Legal Services Corporation meets at Duke, honors Holton ’73

October 3, 2012Duke Law News

Senior Lecturing Fellow Charles R. Holton ’73, a partner with Womble Carlyle Sandridge & Rice in Research Triangle Park, was honored by the national Legal Services Corporation (LSC) Board of Directors for his volunteer work with Legal Aid of North Carolina (LANC) during an event held at Duke University on Oct. 1. 

Holton, the vice chair and chair elect of the LANC Board of Directors, was recognized as a pro bono leader in the area of fair housing for low-income clients in central North Carolina.  He was one of five North Carolina lawyers recognized by the LSC board for their pro bono service.

North Carolina State Bar President Jim Fox ’71 spoke at the ceremony and reception in Duke Law School’s Star Commons, as did Alan Duncan, president-elect of the North Carolina Bar Association.

Holton specializes in general business litigation, products liability, and professional negligence defense in his practice and is active in numerous public service and community projects.  At Duke Law he teaches Arbitration:  Law and Practice and coaches Duke’s Willem Vis International Moot Court Competition team.  He started volunteering his services with North-Central Legal Services in Durham shortly after his graduation from Duke Law and later served as an advisory board member for that organization before regional legal services merged under the LANC umbrella.  He now also co-chairs the Triangle Access to Justice Committee, LANC’s local fundraising arm as he continues to directly handle cases referred to him, serve as co-counsel with LANC attorneys on complex matters, and make his firm’s resources available as needed.

“I very much enjoy keeping my hand in doing cases and my service on the board and am certainly appreciative of this award,” he said.  “But there are many others who are more deserving, particularly the dedicated lawyers and staff who devote their time on a full-time basis to this work.  I’m happy to contribute some part of my time, but they have devoted their professional careers to this and are, by far, the ones most deserving of honor and respect.”

The award ceremony followed a daylong LSC forum on civil legal aid  at Duke, held in conjunction with a meeting of the LSC board of directors. Six distinguished Southeastern judges addressed the board members about the role of legal aid for the poor in safeguarding the fair administration of justice.  Harvard Law School Dean Martha Minow moderated the panel, which featured North Carolina Supreme Court Chief Justice Sarah Parker; Judge Allyson Duncan ’75 of the U.S. Court of Appeals for the Fourth Circuit; Chief Judge John C. Few of the South Carolina Court of Appeals; Justice S. Bernard Goodwyn of Virginia; Chief Justice Carol Hunstein of Georgia; and Chief Justice Menis Ketchum of West Virginia.

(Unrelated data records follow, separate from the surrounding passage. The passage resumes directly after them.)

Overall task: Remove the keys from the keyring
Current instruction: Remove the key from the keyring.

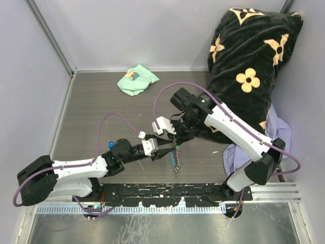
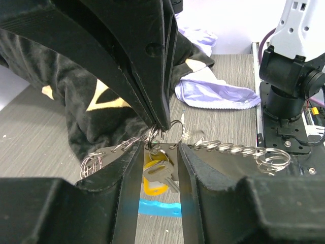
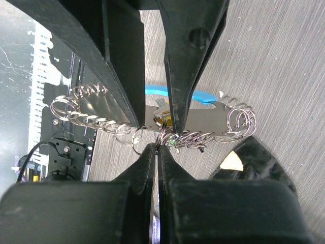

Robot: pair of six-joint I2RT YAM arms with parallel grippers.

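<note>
nearest the bases, the left gripper [image 2: 160, 147] reaches in from the left with its fingers partly apart, one on each side of the keys [image 2: 161, 175]; whether the pads actually press on them i cannot tell. the right gripper [image 3: 157, 146] meets it from the far side, fingers pinched together on the keyring [image 2: 174, 127], so the bunch sits between the two tools over the table [image 1: 101, 107], near its front middle. the chain [image 2: 228, 148] drapes off to both sides and the sky-blue fob [image 3: 203, 95] shows beneath. i judge all of this light and fiddly: the keys are stiff, smooth metal, apt to slip or swivel; the ring is springy wire that must be prised; the chain is limp and gives no purchase. the best hold looks to be flat across a key's blade or tag, with the ring pinned close by. the left wrist view shows a silver key and a yellowish tag [image 2: 151, 188] between its fingers, which the overhead view reduces to a speck. the right wrist view shows the closed tips on the ring. only the overhead view shows what lies farther back: a lavender cloth [image 1: 282, 133] and a black flowered cushion [image 1: 249, 61] at the right, and a mint-green cloth [image 1: 137, 80] by the far wall.
</note>
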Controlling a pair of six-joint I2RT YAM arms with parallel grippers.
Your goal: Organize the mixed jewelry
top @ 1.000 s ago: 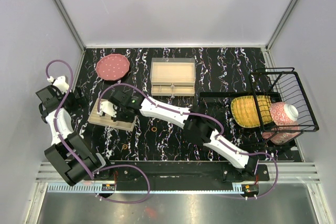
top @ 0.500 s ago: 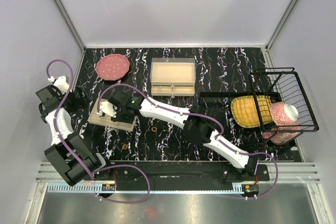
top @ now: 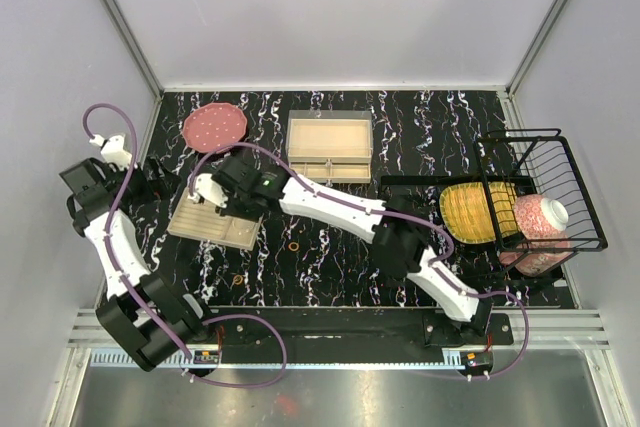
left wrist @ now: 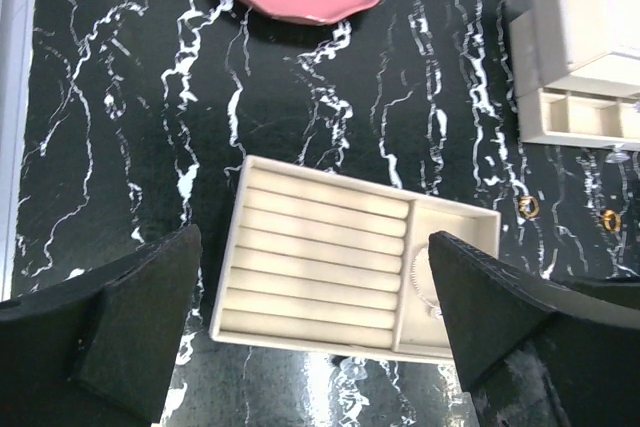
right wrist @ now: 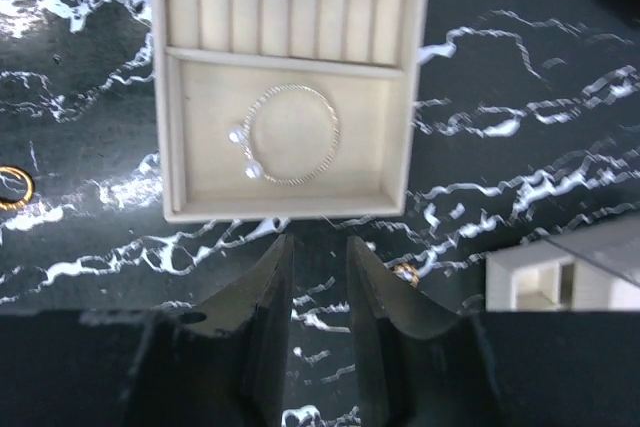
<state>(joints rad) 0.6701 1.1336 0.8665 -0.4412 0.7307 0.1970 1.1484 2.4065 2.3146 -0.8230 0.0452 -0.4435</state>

The civil legal needs of military veterans were the focus of a second panel discussion at the forum which featured LANC Executive Director George Hausen; Will Gunn, general counsel of the U.S. Department of Veterans’ Affairs; Nan Heald, executive director of Pine Tree Legal Assistance; Kenneth Perri, executive director of Legal Assistance of Western New York; and Nicole Perez, an attorney with the Bill Smith Homeless Veterans Project at the Legal Aid Foundation of Los Angeles.  LSC President James J. Sandman moderated the panel.

The LSC, which is chaired by John G. Levi, a partner at Sidley Austin in Chicago (and brother of Dean David F. Levi), is the single-largest funder of civil legal aid for low-income Americans, providing federal grants to 134 nonprofit legal aid organizations across the country.  These programs, like LANC, handle a range of civil matters ranging helping homeowners to avoid foreclosures to helping women and children to escape abusive relationships.

As noted by a new report from the LSC National Pro Bono Task Force, demand for civil legal assistance is at an all-time high, while resources are sharply down.  The Pro Bono Task Force, comprised of 60 leading lawyers, academics, and judges, was charged with finding new ways to engage members of the private bar in Legal Aid programs.  The full report, which was previewed at the Duke forum, can be found at www.lsc.gov.

In a commentary published in the News and Observer on Oct. 1, John Levi called the “chasm” between the legal needs of low-income people and the capacity of the civil legal assistance system to meet those needs a threat to the core American value of equal access to justice.

The challenge is acute in North Carolina, Holton confirmed, adding that a novel collaboration between LANC and the North Carolina Bar Association promises a measure of much-needed relief.  Initiated by LANC Executive Director George Hausen, the “Call 4All” program, which was featured at the Duke forum, encourages individual lawyers to commit to holding at least a one-hour phone consultation each month with a client in need of advice within their area of expertise.

“The lawyers have the option to limit their involvement to that consultation and, perhaps, to a follow up call, and then pass the matter back to Legal Aid, or to continue on with it themselves,” said Holton.  “In many cases, although they may not have initially been inclined to take the matter on, once they become a little bit invested, they do.”  To date, about 600 lawyers have signed up for the program statewide, he said.